Allah-u Teàlâ Hazretleri bize cennetini görmeyi nasib eylesin... Demek ki, çok geniş yerler var, herkese yer var. Girenlerin hepsi memnun ve mesrur olacak. Daha da artacak da, Cenâb-ı Hak yeni varlıklar yaratacak, oraları iskân edecek, süsleyecek, bezeyecek, şenlendirecek...
Cehennemde cezasını çekip, cehennemden çıkıp, cennete en son giren insanın, cennette sahip olacağı mekânların, arazilerin bu yeryüzü ve bu yedi kat semâvât kadar büyük olduğunu, Peygamber Efendimiz başka hadis-i şerifinde bildiriyor.

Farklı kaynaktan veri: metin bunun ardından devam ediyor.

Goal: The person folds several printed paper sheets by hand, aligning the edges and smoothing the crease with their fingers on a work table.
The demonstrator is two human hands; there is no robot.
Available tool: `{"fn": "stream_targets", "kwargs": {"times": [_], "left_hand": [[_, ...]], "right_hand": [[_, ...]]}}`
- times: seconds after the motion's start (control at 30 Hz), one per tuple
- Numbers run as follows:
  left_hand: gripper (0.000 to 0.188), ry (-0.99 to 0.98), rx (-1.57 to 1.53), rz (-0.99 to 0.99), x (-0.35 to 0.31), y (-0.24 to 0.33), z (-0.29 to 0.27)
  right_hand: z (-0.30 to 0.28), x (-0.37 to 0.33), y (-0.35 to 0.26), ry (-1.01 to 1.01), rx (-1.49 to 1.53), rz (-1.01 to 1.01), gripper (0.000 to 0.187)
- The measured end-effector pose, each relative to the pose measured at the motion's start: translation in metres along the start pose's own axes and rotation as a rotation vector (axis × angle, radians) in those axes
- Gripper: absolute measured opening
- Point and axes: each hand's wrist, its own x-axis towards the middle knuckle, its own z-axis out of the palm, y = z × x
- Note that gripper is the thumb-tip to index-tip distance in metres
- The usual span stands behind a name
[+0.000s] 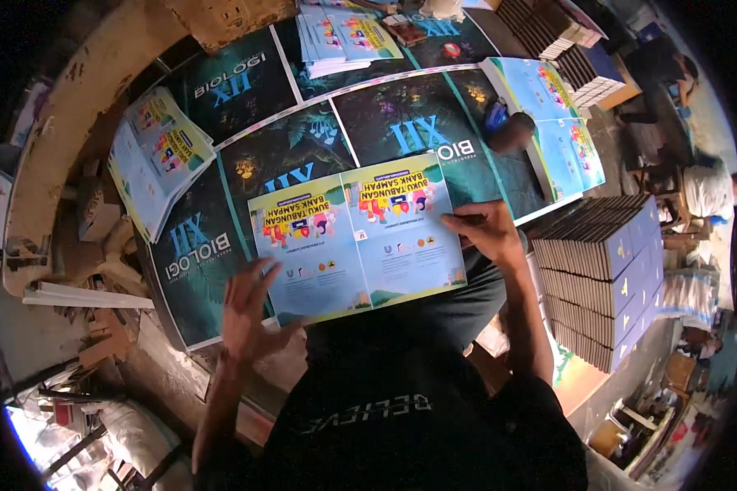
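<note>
A printed cover sheet (401, 262), blue and yellow with two matching panels side by side, lies before me over the near edge of the table. Its right edge is pinched by my right hand (490, 231), thumb on top and the other fingers partly hidden. Beside the sheet's lower left edge is my left hand (250, 315), slightly blurred, its fingers spread and holding nothing. Whether those fingertips touch the sheet I cannot tell. Large dark green printed sheets (291, 135) cover the table underneath.
Similar cover sheets form a fanned pile (160, 155) at left, a pile (344, 41) at the far side and a thick stack (569, 159) at right. A dark rounded object (512, 132) sits by that stack. Bound books (594, 278) are stacked high right of the table.
</note>
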Motion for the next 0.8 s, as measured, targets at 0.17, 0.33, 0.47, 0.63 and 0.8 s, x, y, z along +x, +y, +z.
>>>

Cennete giren en sonuncu kişinin, yâni rütbede, derecelendirmede, sıralamada en arkada kalan kişinin de, cennette en yüksek makamın kendisine verildiğini sanacağını söylüyor. Çünkü cennete mahzun olmak, mahcub olmak, azımsamak, yokluk hissetmek diye bir şey bahis konusu değil. Her türlü güzellik var. Hudutsuz güzellikler var, sınırsız imkânlar var, çok büyük imkânlar var. Fazlasıyla tatmin edici imkânlar var. Herkes şâd olacak, memnun olacak...
Allah-u Teàlâ Hazretleri bizi cennetine girip, şâd u hürrem, mesrur ve memnun olanlardan eylesin... Kahrına, gazabına uğrayanlardan eylemesin...
Tabii, cenneti kazanmak için çalışmak lâzım! Cennete göre, cenneti kazanacak şekilde çalışmak lâzım!.. Cehenneme girmemek için de, cehennemden kurtulacak şekilde haramlardan, günahlardan korunmak lâzım!..
Allah-u Teàlâ Hazretleri cümlemize tefvîkını refîk eylesin... Cennetiyle cemâliyle cümlenizi, cümlemizi müşerref eylesin... Allah hepinizden râzı olsun...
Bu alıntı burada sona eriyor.